The CAP theorem is a beautiful thing. However, I initially misunderstood it and believe other people might have as well. After surfing the web for a while I could not find a source that could easily explain to the common man (i.e. mere mortals like myself) how the CAP theorem should be applied in practice. Therefore, here is an attempt at doing so.

CAP Review 🔗

If you google CAP theorem you will get great explanations of what it is (I personally like the wikipedia one). Nonetheless, it essentially boils down to the following statement: if a system is distributed, you can expect operations on it to be either consistent or available, but not both.

The main reason why I personally misunderstood the theorem was because I thought that I should try and categorize distributed systems into CAP corners. Meaning that I would label systems as either CA, CP or AP.

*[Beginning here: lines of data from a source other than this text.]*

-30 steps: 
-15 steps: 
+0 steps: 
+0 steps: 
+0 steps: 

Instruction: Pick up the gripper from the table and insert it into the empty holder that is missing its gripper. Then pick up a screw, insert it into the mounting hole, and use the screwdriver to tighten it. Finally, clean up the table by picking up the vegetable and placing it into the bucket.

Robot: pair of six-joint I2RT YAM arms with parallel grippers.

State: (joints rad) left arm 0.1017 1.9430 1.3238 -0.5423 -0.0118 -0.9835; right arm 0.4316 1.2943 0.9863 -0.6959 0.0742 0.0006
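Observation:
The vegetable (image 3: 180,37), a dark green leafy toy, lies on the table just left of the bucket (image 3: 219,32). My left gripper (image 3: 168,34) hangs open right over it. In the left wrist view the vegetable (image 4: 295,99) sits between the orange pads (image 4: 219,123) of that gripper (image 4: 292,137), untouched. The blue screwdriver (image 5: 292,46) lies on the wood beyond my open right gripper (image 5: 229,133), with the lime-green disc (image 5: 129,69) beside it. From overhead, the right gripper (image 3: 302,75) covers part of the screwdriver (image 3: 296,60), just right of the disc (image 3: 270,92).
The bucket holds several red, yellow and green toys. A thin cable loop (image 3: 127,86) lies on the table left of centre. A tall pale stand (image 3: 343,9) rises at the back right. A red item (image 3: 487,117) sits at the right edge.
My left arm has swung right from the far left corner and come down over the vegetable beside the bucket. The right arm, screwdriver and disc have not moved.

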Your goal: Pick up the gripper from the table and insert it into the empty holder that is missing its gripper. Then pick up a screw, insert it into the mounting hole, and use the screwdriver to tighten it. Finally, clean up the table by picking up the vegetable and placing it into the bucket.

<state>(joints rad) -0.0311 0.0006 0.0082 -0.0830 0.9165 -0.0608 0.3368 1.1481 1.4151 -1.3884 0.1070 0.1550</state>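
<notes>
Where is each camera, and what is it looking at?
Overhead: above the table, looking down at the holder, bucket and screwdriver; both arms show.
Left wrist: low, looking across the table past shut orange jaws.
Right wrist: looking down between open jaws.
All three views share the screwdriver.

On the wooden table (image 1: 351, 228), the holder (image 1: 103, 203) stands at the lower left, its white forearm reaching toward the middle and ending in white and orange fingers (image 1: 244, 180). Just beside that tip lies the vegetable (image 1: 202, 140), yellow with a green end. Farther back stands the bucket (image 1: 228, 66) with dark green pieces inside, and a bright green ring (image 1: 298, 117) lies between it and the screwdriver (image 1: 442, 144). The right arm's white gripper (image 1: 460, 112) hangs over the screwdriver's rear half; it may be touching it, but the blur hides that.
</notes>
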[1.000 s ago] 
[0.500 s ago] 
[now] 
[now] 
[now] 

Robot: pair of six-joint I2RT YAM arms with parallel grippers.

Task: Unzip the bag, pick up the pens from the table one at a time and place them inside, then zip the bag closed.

In practice, the theorem should be applied per operation. A distributed system is actually capable of displaying all CAP properties, just not at the same time. I’ll repeat myself, a distributed system is actually capable of displaying all CAP properties, just not at the same time. Therefore, categorizing a system into a CAP corner is fundamentally wrong.

A Practical Explanation 🔗

CA 🔗

CA means that you want data in your system to be consistent and available. This signifies that partition tolerance should be forgone. An example of this in practice is having your application being located alongside its master databases. You can then have your application read and write to these databases and enjoy both the consistency and availability perks.

CP 🔗

CP means that you want consistent data at all costs. As such if there is a network partition we’ll rather wait and hence forgo availability. The only reason why someone would choose CP over CA is because we would like our application to be distributed across multiple locations.

The following are 3 examples of the CP corner in practice:

  1. All reads go to the master node no matter what or where you are. If there is a network partition, a read will not be possible until you can talk to the master node again

  2. Wait for the master node to replicate the latest data to a slave before performing a read. In this scenario, the read can hang waiting for replication to catch up

  3. Make the writes hang until data is copied to the relevant slaves. This means writes will wait in the event of a partition

In all the scenarios presented above a network partition means that the system will be stalled. In addition, when there are no partitions happening, the system will still suffer from the burden of round-trip latency across different locations (data centers).

AP 🔗

AP essentially means that you can tolerate eventual consistency or that you do not require data to be up to date. As such, you can stand up read-only nodes in all places where your application is and just read from them. If there are network partitions data will not be up to date but you will still be able to serve traffic and do it fast.

Conclusion 🔗

The behavior of the distributed systems your application interacts with might sway to a CAP corner (some might favor CA over CP, others CP over CA, you get the point). Regardless, it is possible for distributed systems to support all CAP modes of operation. Therefore, the best way to evaluate a system is to ask what operations fall into which CAP corner and see if such a system can serve your application’s needs.